- Church: Catholic Church
- Archdiocese: Archdiocese of Mendoza
- In office: 25 March 1996 – 10 November 2012
- Predecessor: Cándido Rubiolo [es]
- Successor: Carlos María Franzini
- Previous posts: Coadjutor Archbishop of Mendoza (1993-1996) Titular Bishop of Pumentum (1987-1993) Auxiliary Bishop of Córdoba (1987-1993)

Orders
- Ordination: 22 September 1962 by Ramón José Castellano
- Consecration: 28 May 1987 by Raúl Francisco Primatesta

Personal details
- Born: 11 April 1937 (age 89) Buenos Aires, Argentina

= José María Arancibia =

Argentinian priest

José María Arancibia (11 April 1937) is a prelate of the Roman Catholic Church. He served as auxiliary bishop of Córdoba from 1987 until 1993 when he became coadjutor archbishop of Mendoza. He was archbishop of Mendoza from 1996 until his retirement in 2012.

== Life ==
Born in Buenos Aires, he was ordained to the priesthood on 22 September 1962.

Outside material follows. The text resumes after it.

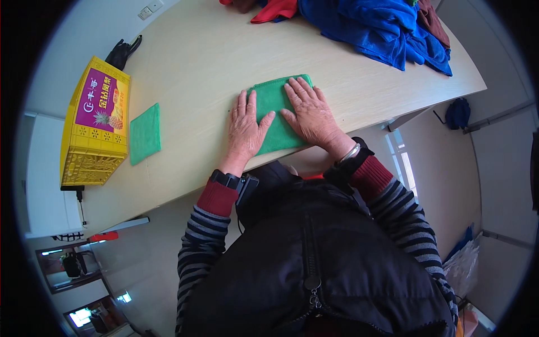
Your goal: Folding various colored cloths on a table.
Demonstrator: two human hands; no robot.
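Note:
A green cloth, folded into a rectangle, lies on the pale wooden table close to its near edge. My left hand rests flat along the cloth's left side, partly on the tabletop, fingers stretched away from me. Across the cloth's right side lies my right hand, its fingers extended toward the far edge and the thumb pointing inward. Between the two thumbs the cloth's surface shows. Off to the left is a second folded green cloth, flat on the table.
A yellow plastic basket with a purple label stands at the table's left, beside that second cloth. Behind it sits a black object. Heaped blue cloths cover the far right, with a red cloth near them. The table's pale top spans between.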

On 26 February 1987 he was appointed auxiliary bishop of Córdoba and titular bishop of Pumentum. Arancibia received his episcopal consecration on the following 28 May from Raúl Francisco Primatesta, cardinal and archbishop of Córdoba, with archbishop of Paraná, Estanislao Esteban Karlic, and bishop of Cruz del Eje, Omar Félix Colomé, serving as co-consecrators.

On 13 February 1993 he was appointed coadjutor archbishop of Mendoza, where he was installed on 28 May. He succeeded as archbishop of Mendoza on 25 March 1996. On 10 November 2012 he retired upon reaching the age of 75 years, the retirement age for priests.